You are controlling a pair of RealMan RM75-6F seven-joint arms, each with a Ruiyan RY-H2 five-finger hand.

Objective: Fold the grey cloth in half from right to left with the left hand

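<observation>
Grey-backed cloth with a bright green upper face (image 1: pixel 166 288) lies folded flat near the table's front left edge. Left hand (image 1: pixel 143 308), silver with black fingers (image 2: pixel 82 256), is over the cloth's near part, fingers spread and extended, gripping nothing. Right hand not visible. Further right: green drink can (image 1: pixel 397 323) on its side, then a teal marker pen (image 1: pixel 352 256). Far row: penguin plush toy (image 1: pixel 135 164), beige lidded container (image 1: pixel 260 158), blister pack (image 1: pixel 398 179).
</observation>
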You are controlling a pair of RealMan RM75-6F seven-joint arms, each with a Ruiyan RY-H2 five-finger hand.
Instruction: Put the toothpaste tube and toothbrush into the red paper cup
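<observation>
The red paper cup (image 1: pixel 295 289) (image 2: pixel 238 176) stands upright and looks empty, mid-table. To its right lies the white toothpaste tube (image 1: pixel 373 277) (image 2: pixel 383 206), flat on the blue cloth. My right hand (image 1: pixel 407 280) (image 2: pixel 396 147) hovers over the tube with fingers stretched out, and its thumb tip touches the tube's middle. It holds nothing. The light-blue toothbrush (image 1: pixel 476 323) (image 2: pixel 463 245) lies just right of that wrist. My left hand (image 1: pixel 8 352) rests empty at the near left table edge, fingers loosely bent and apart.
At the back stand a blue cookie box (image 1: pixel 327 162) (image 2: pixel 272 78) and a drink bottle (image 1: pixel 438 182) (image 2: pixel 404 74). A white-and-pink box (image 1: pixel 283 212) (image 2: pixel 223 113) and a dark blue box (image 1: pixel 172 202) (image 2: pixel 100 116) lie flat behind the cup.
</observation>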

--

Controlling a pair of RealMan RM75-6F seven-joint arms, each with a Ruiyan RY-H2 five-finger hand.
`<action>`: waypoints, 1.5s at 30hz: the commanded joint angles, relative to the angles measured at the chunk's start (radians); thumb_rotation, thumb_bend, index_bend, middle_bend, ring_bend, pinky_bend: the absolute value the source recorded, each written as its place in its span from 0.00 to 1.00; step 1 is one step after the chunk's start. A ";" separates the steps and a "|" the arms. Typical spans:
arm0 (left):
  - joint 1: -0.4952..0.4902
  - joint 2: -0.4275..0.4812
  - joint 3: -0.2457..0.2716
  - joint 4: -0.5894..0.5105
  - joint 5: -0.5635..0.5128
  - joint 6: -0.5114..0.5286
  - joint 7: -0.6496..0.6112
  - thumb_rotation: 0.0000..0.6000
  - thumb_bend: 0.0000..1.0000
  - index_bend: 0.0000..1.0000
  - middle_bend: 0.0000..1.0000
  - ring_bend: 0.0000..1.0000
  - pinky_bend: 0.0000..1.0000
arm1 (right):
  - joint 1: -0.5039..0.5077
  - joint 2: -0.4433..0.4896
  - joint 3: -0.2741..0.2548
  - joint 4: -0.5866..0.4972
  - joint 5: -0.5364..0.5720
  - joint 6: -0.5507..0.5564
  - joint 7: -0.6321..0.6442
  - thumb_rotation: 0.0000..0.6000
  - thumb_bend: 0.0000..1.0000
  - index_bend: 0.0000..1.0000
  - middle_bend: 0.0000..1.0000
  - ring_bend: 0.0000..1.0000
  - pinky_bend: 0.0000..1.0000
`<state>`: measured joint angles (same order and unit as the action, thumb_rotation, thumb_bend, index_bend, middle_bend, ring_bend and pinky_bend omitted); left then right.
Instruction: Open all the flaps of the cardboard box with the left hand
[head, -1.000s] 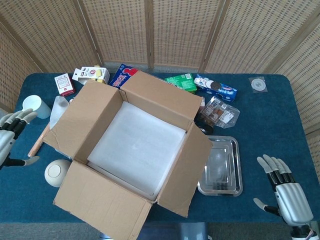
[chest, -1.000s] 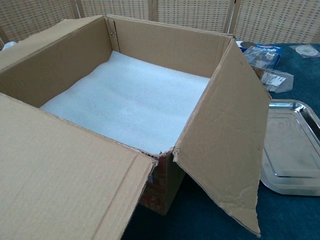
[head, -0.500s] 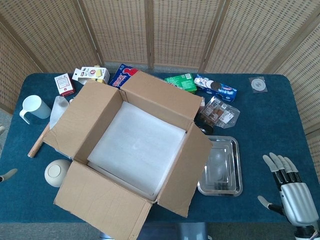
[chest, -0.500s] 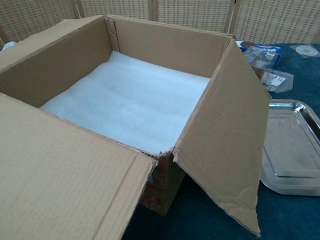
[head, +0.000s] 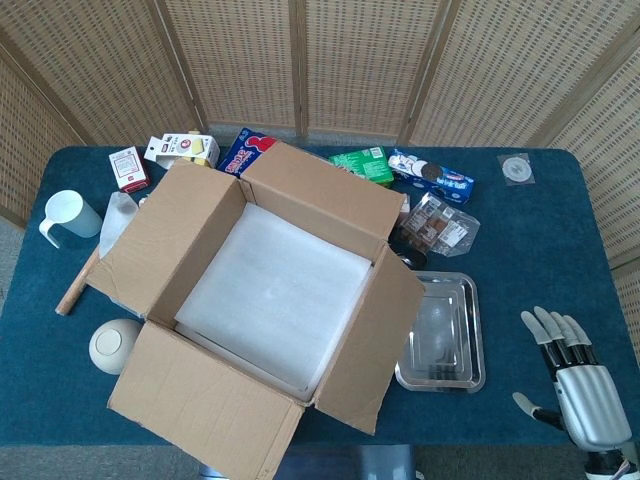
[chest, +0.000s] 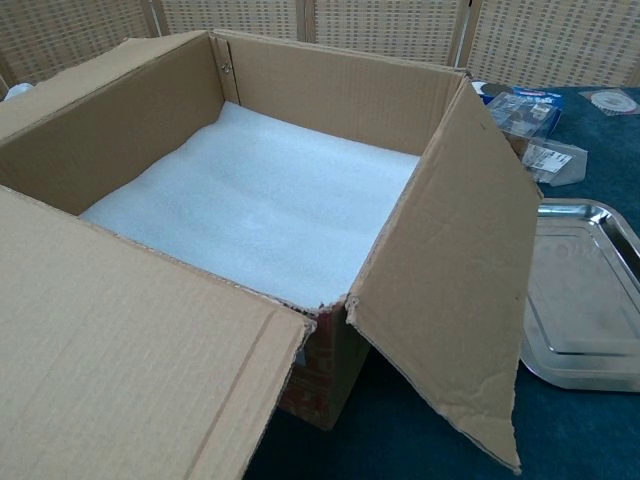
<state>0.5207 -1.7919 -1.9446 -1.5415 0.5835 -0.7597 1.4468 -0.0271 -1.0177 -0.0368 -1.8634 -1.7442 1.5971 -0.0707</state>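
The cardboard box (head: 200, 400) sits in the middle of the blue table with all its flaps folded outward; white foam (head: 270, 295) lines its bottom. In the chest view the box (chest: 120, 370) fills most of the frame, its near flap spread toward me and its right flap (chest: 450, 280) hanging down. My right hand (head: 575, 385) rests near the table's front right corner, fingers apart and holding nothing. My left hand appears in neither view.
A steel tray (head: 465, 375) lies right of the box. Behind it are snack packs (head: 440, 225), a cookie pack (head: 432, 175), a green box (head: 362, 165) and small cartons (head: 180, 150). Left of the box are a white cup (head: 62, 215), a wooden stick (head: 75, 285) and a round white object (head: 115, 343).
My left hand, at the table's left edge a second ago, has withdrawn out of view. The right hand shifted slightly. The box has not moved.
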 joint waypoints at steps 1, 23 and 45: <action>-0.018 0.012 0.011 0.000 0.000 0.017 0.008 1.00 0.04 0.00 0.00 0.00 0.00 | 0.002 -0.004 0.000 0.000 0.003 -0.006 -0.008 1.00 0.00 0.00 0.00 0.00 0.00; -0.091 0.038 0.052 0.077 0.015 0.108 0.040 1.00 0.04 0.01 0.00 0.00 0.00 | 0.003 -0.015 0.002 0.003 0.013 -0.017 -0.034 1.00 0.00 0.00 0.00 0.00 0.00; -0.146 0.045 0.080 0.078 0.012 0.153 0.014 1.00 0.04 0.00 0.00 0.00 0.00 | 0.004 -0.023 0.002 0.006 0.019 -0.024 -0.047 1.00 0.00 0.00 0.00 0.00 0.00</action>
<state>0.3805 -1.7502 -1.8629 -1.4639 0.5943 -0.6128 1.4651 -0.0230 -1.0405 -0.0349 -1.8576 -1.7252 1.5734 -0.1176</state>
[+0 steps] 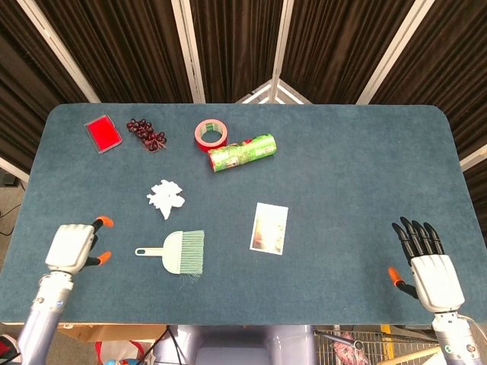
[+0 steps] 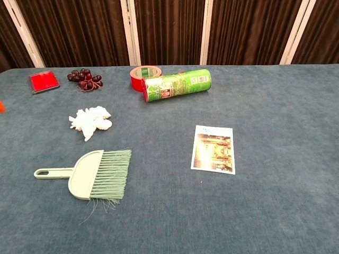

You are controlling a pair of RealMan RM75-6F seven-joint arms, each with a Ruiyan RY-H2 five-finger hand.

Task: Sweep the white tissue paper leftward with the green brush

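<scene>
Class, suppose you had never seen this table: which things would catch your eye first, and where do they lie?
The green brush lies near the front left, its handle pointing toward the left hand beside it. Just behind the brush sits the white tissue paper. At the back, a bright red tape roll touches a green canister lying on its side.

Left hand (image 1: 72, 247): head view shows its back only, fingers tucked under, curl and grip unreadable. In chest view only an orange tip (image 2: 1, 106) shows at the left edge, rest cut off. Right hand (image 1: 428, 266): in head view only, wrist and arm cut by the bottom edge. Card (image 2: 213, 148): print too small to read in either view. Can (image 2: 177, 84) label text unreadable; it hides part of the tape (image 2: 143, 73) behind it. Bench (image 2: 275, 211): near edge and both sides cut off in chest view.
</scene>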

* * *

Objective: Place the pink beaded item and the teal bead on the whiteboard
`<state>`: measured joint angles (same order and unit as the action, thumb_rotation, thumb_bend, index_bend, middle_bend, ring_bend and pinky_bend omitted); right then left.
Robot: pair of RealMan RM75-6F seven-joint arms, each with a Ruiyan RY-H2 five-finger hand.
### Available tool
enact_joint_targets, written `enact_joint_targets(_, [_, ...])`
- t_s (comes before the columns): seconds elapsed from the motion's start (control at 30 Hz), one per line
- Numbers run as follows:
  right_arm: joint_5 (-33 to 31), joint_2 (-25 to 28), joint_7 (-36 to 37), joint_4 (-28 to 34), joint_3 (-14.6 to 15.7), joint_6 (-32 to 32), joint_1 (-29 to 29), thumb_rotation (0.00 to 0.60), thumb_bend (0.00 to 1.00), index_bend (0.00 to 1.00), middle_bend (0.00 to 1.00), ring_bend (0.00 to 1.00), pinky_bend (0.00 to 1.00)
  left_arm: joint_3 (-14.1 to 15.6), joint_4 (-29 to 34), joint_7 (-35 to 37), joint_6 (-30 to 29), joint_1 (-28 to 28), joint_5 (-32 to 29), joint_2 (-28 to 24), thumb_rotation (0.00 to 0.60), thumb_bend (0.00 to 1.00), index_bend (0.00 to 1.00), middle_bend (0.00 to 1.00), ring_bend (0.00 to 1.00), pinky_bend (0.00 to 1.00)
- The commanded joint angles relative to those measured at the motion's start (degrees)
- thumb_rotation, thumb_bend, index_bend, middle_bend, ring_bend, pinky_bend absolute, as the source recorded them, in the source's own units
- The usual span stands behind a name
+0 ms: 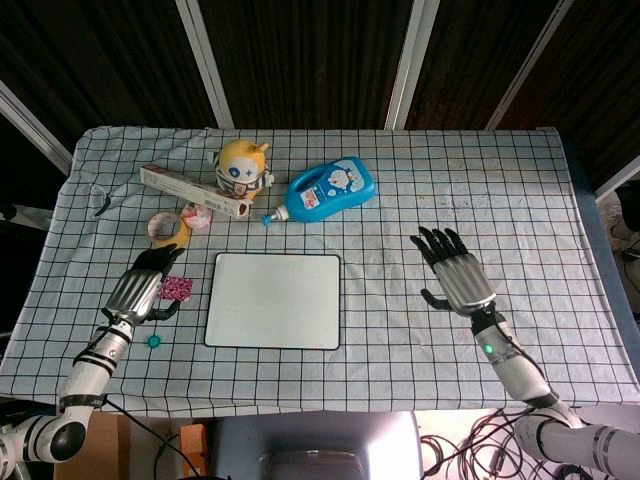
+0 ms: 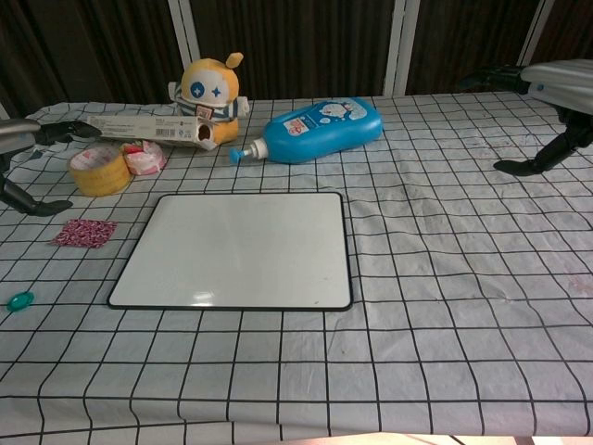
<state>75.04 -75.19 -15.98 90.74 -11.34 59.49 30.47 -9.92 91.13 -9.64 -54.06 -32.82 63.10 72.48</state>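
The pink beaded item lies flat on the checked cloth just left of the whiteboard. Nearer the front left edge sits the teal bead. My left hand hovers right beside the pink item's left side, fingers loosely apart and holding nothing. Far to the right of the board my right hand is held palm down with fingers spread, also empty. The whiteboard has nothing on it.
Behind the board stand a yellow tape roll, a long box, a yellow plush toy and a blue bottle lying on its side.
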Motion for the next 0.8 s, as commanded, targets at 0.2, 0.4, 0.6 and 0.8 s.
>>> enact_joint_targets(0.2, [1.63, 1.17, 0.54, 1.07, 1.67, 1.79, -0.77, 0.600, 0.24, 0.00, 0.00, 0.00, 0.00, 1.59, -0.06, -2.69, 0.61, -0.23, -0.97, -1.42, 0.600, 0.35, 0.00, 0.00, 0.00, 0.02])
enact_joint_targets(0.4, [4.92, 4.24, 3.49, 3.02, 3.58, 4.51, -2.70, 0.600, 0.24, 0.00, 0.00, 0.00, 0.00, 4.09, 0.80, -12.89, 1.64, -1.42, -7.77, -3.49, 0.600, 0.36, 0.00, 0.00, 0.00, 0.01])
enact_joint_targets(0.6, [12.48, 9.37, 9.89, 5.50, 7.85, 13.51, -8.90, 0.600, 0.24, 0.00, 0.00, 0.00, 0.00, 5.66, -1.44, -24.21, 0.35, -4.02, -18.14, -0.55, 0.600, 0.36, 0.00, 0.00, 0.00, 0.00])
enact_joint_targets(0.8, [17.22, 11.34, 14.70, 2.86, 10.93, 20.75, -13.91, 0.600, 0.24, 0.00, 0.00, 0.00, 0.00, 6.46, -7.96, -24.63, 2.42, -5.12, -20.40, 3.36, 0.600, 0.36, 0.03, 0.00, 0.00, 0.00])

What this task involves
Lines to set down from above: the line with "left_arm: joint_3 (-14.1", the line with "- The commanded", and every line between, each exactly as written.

Answer space
  left_arm: joint_3 (-14.1 to 15.6), joint_4 (-29 to 34), joint_7 (-35 to 37), joint_6 (-30 to 29), joint_1 (-28 to 28), joint_5 (-32 to 29), joint_2 (-28 to 24), thumb_rotation (0.00 to 0.60), thumb_bend (0.00 to 1.00), index_bend (0.00 to 1.00), middle_bend (0.00 to 1.00), ring_bend (0.00 to 1.00), pinky_bend (0.00 to 1.00)
- The commanded joint angles relative to those measured at the motion's start (degrees)

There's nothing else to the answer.